TASK DIRECTIONS
Within the data below, copy each line where the string "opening" is found.

DATA PROVIDED
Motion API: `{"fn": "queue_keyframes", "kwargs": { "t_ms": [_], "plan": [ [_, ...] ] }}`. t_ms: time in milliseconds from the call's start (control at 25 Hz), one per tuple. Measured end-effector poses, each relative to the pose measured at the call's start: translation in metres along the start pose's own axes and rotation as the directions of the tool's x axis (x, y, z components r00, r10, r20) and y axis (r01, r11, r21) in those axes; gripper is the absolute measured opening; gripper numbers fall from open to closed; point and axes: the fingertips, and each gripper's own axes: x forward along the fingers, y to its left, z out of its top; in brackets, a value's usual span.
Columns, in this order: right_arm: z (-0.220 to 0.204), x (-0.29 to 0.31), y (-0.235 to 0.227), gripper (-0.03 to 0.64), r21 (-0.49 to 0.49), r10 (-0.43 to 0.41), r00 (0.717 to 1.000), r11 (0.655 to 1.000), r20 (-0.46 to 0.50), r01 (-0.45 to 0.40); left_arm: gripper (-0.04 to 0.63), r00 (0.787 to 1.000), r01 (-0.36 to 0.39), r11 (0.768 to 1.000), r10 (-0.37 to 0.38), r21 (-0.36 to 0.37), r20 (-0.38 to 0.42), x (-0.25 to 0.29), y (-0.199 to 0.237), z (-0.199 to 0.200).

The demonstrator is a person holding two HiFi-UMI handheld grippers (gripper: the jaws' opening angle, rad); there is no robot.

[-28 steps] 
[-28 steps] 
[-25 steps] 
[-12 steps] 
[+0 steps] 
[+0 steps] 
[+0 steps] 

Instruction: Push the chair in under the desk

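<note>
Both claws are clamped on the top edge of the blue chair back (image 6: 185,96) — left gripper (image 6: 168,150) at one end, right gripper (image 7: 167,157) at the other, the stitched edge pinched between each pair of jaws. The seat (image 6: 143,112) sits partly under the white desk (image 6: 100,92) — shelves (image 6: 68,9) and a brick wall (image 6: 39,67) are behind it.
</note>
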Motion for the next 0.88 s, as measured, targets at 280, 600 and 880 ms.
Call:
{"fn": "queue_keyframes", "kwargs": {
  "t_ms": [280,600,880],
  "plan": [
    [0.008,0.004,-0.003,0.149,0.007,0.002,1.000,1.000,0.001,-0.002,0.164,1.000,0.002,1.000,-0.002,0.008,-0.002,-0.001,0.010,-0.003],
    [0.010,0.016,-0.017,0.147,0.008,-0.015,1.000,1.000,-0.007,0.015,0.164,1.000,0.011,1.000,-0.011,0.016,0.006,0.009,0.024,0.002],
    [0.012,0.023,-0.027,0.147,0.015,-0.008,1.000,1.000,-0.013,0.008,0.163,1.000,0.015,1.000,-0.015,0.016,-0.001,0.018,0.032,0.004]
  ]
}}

RESULT FOR THIS TASK
Motion API: `{"fn": "queue_keyframes", "kwargs": { "t_ms": [_], "plan": [ [_, ...] ] }}`. t_ms: time in milliseconds from the call's start (control at 25 Hz), one per tuple. Measured end-effector poses, each relative to the pose measured at the call's start: translation in metres along the start pose's own axes and rotation as the directions of the tool's x axis (x, y, z components r00, r10, r20) and y axis (r01, r11, r21) in those axes; gripper is the absolute measured opening; gripper numbers fall from open to closed; point and axes: the fingertips, and each gripper's own axes: x forward along the fingers, y to its left, z out of its top; in brackets, a value's usual span.
The demonstrator is a person holding two HiFi-UMI handheld grippers (gripper: the jaws' opening angle, rad); there is no robot.

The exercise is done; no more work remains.